● **WHAT YOU ARE ASKED TO DO**
Begin at the line below that has "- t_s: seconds" and stop after the line that has "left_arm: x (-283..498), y". Please restate only those lines, word for word.

● **DATASET CONTENT**

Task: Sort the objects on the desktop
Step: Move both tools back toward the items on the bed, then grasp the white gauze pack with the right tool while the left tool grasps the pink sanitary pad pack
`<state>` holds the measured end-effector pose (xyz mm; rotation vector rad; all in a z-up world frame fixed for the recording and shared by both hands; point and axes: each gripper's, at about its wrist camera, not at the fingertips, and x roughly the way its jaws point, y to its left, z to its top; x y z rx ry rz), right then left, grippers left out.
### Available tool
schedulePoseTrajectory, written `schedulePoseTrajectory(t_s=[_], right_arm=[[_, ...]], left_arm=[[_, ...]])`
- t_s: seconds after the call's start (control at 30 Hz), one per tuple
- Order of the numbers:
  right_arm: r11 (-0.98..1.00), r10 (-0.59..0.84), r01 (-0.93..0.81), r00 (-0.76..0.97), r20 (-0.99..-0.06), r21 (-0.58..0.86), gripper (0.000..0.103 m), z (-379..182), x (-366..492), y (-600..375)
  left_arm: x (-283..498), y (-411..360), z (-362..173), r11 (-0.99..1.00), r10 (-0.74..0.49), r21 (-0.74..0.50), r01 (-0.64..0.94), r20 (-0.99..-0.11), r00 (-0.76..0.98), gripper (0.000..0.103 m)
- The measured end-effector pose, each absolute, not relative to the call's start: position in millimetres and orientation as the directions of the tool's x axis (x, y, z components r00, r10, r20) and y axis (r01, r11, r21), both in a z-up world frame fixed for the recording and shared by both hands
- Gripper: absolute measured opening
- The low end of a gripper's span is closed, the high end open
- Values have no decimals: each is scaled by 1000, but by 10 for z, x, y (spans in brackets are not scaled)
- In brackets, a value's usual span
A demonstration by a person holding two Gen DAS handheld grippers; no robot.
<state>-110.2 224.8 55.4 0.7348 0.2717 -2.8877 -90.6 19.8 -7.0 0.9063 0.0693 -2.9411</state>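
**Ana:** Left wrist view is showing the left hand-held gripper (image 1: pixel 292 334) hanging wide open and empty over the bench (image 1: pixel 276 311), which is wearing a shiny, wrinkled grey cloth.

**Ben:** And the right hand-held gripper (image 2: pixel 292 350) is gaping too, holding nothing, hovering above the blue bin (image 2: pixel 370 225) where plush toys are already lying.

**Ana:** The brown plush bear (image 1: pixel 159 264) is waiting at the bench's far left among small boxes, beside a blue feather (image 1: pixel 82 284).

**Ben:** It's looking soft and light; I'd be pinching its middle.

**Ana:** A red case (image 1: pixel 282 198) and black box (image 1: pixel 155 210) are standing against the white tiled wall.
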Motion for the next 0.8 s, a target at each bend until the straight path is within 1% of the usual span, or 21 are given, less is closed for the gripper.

● **SOLUTION**
- t_s: seconds after the call's start (control at 30 Hz), one per tuple
- Order of the numbers:
  right_arm: r11 (-0.98..1.00), r10 (-0.59..0.84), r01 (-0.93..0.81), r00 (-0.76..0.97), r20 (-0.99..-0.06), r21 (-0.58..0.86), gripper (0.000..0.103 m), z (-379..182), x (-366..492), y (-600..375)
  left_arm: x (-283..498), y (-411..360), z (-362..173), r11 (-0.99..1.00), r10 (-0.74..0.49), r21 (-0.74..0.50), r01 (-0.64..0.94), r20 (-0.99..-0.11), r00 (-0.76..0.98), gripper (0.000..0.103 m)

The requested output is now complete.